=== Begin Enclosure ===

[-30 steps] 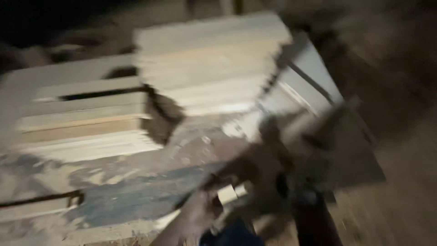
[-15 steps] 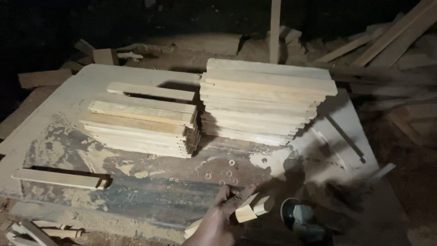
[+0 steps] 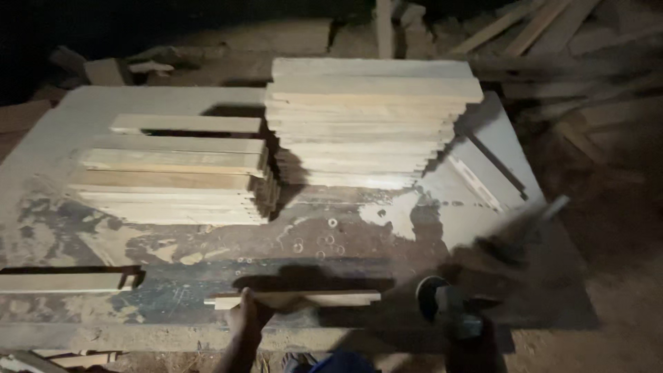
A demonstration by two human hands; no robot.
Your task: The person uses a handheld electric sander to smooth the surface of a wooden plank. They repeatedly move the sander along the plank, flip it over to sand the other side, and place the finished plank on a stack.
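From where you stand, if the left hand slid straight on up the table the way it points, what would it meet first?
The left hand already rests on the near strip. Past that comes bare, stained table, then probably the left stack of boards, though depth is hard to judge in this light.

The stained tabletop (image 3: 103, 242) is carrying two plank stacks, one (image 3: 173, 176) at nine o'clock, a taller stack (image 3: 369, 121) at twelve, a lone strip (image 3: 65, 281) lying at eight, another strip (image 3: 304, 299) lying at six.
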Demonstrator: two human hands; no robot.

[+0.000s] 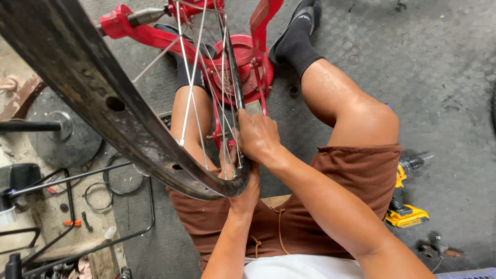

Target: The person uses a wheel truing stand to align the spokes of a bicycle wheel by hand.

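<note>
A black bicycle wheel rim [93, 88] with thin silver spokes [192, 67] sits in a red truing stand [243, 57] between my knees. My right hand [258, 135] is closed around the rim's near edge, just below the stand's arm. My left hand [238, 178] reaches up from under the rim and grips it from the inner side, fingers partly hidden behind the metal. Both hands meet at the same spot on the rim. I am seated, in brown shorts and black socks.
A yellow and black cordless drill [405, 204] lies on the grey floor by my right thigh. To the left stand a black wire rack [77, 227], a round metal disc [62, 134] and loose cable loops [121, 181]. Small parts lie at the bottom right.
</note>
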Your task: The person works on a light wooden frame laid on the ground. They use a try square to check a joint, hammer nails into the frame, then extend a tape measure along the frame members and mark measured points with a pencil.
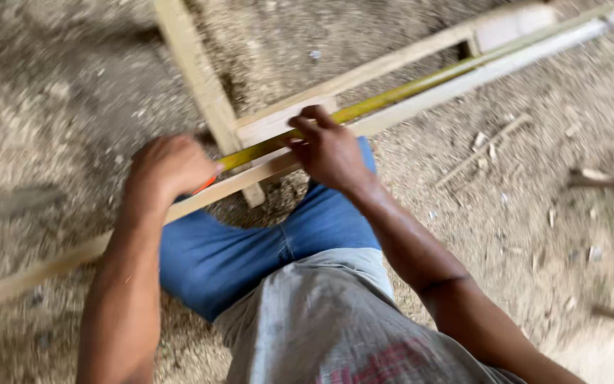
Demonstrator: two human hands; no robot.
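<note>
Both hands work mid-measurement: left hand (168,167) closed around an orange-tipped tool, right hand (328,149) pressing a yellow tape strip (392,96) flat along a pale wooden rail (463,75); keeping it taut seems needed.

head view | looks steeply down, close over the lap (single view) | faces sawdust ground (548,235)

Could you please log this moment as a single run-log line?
left hand: gripping tape measure end | right hand: pressing yellow tape on wooden strip | frame: on ground | view: blurred
</note>
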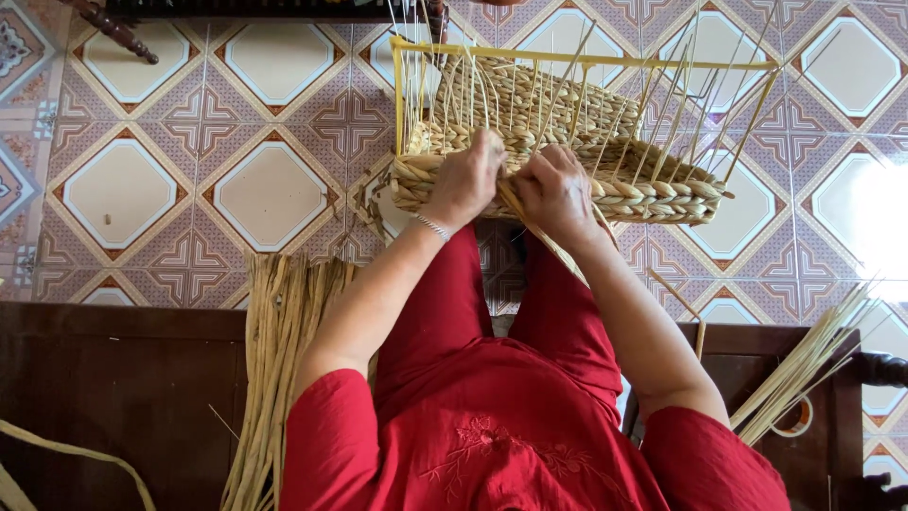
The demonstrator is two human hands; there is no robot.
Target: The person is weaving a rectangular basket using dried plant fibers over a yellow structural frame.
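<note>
Both hands sit close together on the front edge of a half-made basket (567, 151). The left hand (465, 180) is pressed down on the thick braided rim (653, 197), fingers curled over it. The right hand (556, 192) is just beside it, closed around a flat straw strand (530, 224) that runs down and back toward the person's lap. The two hands almost touch, right in the middle of the rim's left half. The basket lies straight ahead of the hands, on the tiled floor (270, 194), and its long side runs left to right across the view. Thin yellow frame rods (577, 59) stand up around it, with pale upright canes between them. Most of the braided rim stretches off to the right, so the right hand is nearer to that long part. Nearer to me, a bundle of dry straw (274, 369) lies by the person's left side, over a dark wooden bench (113, 397). More thin canes (804, 364) fan out on the right. The person wears red clothes (492, 416).
</note>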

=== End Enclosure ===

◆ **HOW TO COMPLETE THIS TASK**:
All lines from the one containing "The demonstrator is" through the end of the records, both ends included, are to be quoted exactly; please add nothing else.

◆ **OUTPUT FOR THIS EXERCISE**:
The demonstrator is two human hands; there is no robot.
Target: The person is weaving a rectangular basket using dried plant fibers over a yellow structural frame.
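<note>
Both hands sit close together on the front edge of a half-made basket (567, 151). The left hand (465, 180) is pressed down on the thick braided rim (653, 197), fingers curled over it. The right hand (556, 192) is just beside it, closed around a flat straw strand (530, 224) that runs down and back toward the person's lap. The two hands almost touch, right in the middle of the rim's left half. The basket lies straight ahead of the hands, on the tiled floor (270, 194), and its long side runs left to right across the view. Thin yellow frame rods (577, 59) stand up around it, with pale upright canes between them. Most of the braided rim stretches off to the right, so the right hand is nearer to that long part. Nearer to me, a bundle of dry straw (274, 369) lies by the person's left side, over a dark wooden bench (113, 397). More thin canes (804, 364) fan out on the right. The person wears red clothes (492, 416).
</note>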

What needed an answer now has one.